**Your instructions**. Keep every word of the listing and drop the images when you write it out.

:: Material provided ::

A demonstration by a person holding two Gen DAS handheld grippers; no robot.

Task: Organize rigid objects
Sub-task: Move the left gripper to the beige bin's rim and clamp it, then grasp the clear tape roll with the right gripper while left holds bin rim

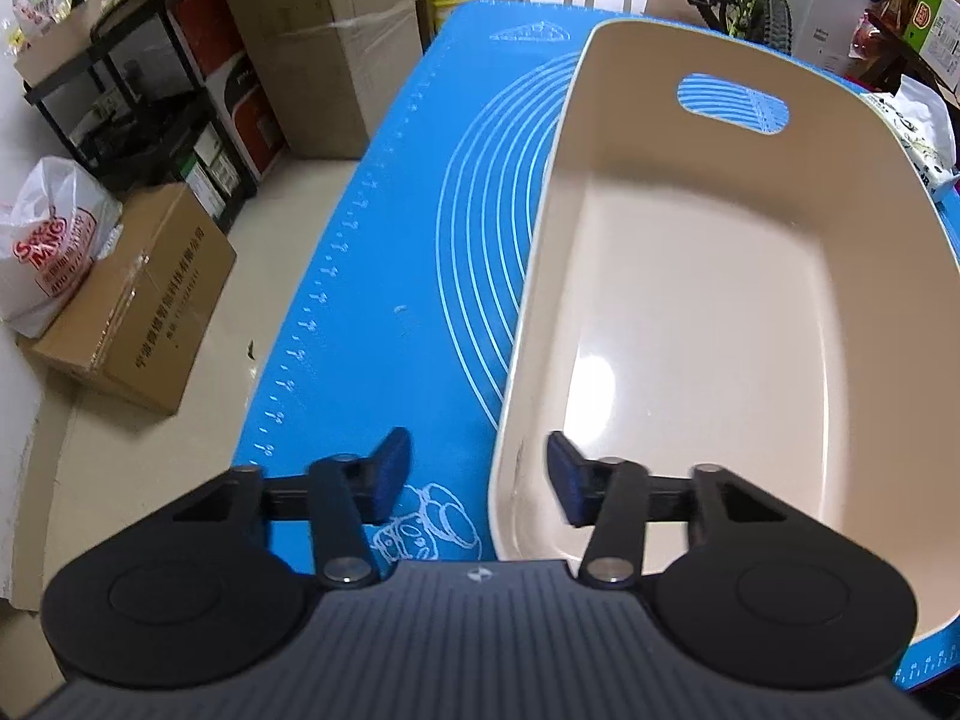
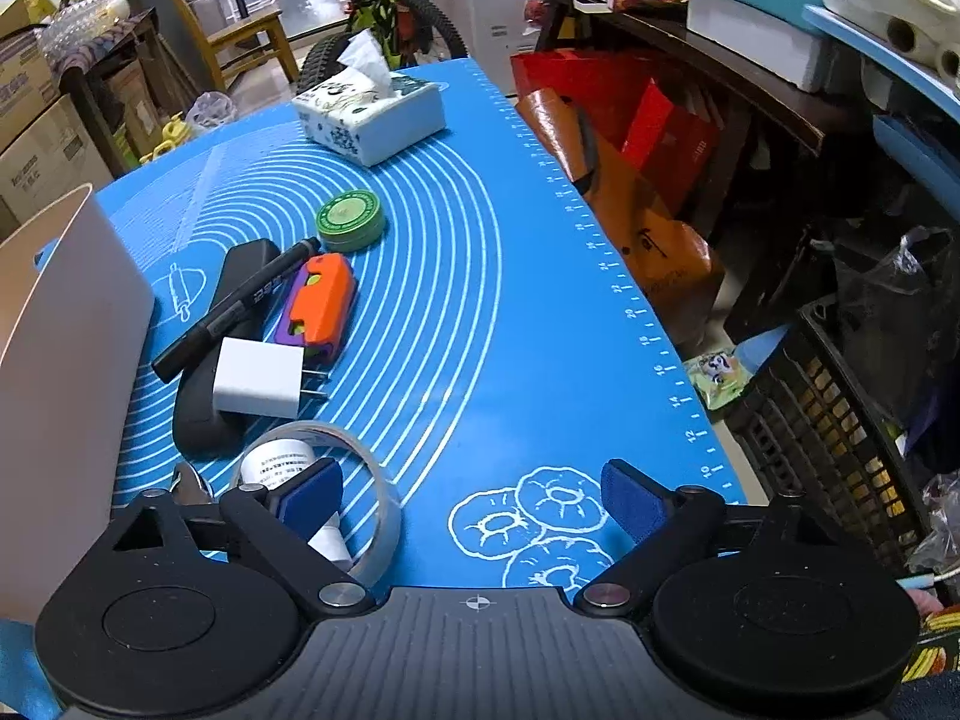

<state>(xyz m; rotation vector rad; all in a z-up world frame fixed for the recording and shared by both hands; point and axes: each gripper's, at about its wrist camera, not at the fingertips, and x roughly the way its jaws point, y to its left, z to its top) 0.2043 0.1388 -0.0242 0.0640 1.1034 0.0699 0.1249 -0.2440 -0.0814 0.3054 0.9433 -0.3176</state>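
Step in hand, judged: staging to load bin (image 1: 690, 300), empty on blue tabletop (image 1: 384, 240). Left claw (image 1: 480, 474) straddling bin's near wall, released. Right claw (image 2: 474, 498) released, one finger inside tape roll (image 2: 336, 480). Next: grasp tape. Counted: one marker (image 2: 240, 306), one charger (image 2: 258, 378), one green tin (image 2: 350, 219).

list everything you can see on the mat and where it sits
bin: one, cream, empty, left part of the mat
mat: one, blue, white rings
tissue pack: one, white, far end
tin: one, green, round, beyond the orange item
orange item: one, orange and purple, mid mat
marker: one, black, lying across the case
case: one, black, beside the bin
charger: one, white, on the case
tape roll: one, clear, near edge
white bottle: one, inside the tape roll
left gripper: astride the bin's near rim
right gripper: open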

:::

**Completed exercise**.
A demonstration by a person holding two Gen DAS handheld grippers; no robot.

Task: Organize rigid objects
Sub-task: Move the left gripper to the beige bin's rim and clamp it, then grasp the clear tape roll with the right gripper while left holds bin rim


<state>(xyz m; rotation vector rad; all in a z-up world frame fixed for the recording and shared by both hands; point and axes: each gripper's, at about its wrist camera, not at the fingertips, and x roughly the way its jaws point, y to its left, z to its top) 0.2043 0.1388 -0.0242 0.0640 1.1034 0.0699 0.1249 -0.2440 -0.0814 0.3054 0.9433 -0.3176</state>
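Step in hand, judged: staging to load bin (image 1: 690, 300), empty on blue tabletop (image 1: 384, 240). Left claw (image 1: 480, 474) straddling bin's near wall, released. Right claw (image 2: 474, 498) released, one finger inside tape roll (image 2: 336, 480). Next: grasp tape. Counted: one marker (image 2: 240, 306), one charger (image 2: 258, 378), one green tin (image 2: 350, 219).

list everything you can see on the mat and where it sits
bin: one, cream, empty, left part of the mat
mat: one, blue, white rings
tissue pack: one, white, far end
tin: one, green, round, beyond the orange item
orange item: one, orange and purple, mid mat
marker: one, black, lying across the case
case: one, black, beside the bin
charger: one, white, on the case
tape roll: one, clear, near edge
white bottle: one, inside the tape roll
left gripper: astride the bin's near rim
right gripper: open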

The output for this exercise is now complete.